No llaman
Dijo que mi incredulidad demostraba que era perfecta. ¿Perfecta como mujer o como robot?, pregunté yo
Iba en el tren sin meterme con nadie, cuando mi vecina de asiento dijo que era un robot. Asentí con la cabeza para no darle pie y regresé al periódico, donde un hombre acababa de degollar a su hija de dos años y luego se había arrojado por la ventana sobre un coche que le hizo de red. Hay días en los que el periódico parece un concentrado de realidad, aunque no sabe uno dónde disolverlo para hacer una sopa. ¿Y no le extraña que sea un robot?, insistió la señora. No, dije, también yo soy un robot. ¿De qué factoría?, dijo ella. De la de Alcobendas, dije yo (se me ocurrió que en Alcobendas podría haber una fábrica de humanoides). Usted no me cree, dijo ella. Usted tampoco a mí, dije yo. Pero es que usted no lo es, dijo ella. Ni más ni menos que usted, dije yo.

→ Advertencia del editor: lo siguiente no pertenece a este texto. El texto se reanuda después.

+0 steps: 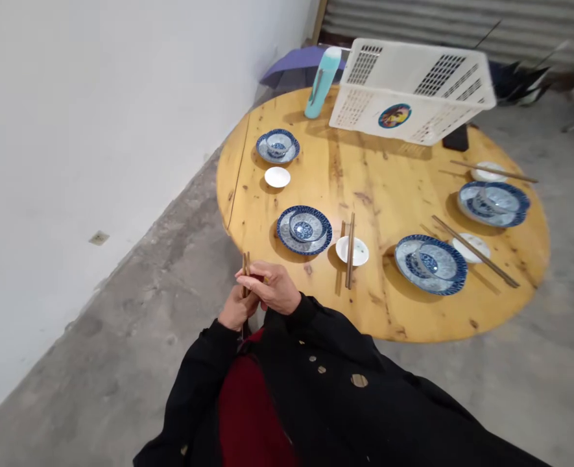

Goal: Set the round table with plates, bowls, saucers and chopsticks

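Right hand [277, 287] curled against left hand [235, 310] (chopsticks [246, 263] gripped between).

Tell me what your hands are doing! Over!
Left hand gripping chopsticks, right hand touching them. Chopsticks side by side. Patterned plate close by on table.

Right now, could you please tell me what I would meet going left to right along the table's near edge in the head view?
Held chopsticks, first blue-rimmed plate, first white dish, second blue-rimmed plate, second white dish.
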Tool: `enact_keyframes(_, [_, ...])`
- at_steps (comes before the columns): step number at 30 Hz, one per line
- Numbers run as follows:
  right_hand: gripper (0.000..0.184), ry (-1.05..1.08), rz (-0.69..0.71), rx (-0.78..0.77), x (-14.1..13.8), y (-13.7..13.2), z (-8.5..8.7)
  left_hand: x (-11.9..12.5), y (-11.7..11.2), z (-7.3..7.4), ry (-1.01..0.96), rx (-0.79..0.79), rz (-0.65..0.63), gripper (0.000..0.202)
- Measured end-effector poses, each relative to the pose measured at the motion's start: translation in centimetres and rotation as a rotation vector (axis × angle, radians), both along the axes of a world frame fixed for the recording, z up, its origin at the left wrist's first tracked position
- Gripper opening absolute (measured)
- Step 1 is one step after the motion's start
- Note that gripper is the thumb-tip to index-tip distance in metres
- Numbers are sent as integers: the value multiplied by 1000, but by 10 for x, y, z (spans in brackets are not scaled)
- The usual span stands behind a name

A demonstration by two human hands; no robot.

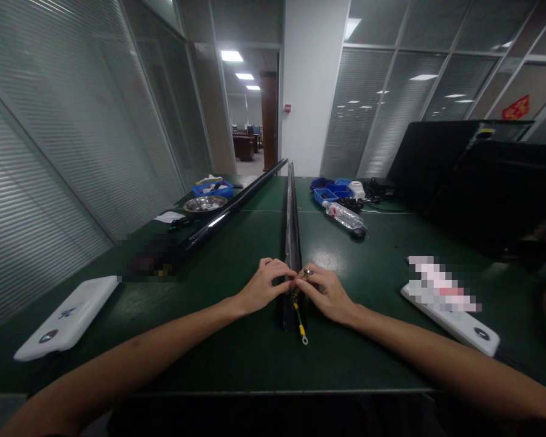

Íbamos a 280 quilómetros por hora cuando ella volvió a hablar. Dijo que mi incredulidad demostraba que era perfecta. ¿Perfecta como mujer o como robot?, pregunté yo. Como robot, claro, replicó enseguida. Como hombre, respondí, estoy lleno de asperezas, pero como robot debo de ser inigualable porque tampoco usted me ha creído a mí. No es porque sea usted inigualable, dijo ella, sino porque desde el punto de vista estadístico resulta imposible que dos robots coincidan en el mismo tren. ¿Y eso?, pregunté yo. Pues porque solo hay seis en el mundo, todos en periodo de pruebas, y uno de ellos soy yo. Pues yo soy otro de esos seis, insistí doblando el periódico, dispuesto a no rendirme.
En esto, sonó el móvil de la señora. Lo cogió, intercambió cuatro o cinco frases con su comunicante y colgó. Luego se volvió a mí. Dijo: Era de la central, me han ordenado que interrumpa inmediatamente esta conversación, a lo mejor le llaman a usted ahora. Pero no me llamaron.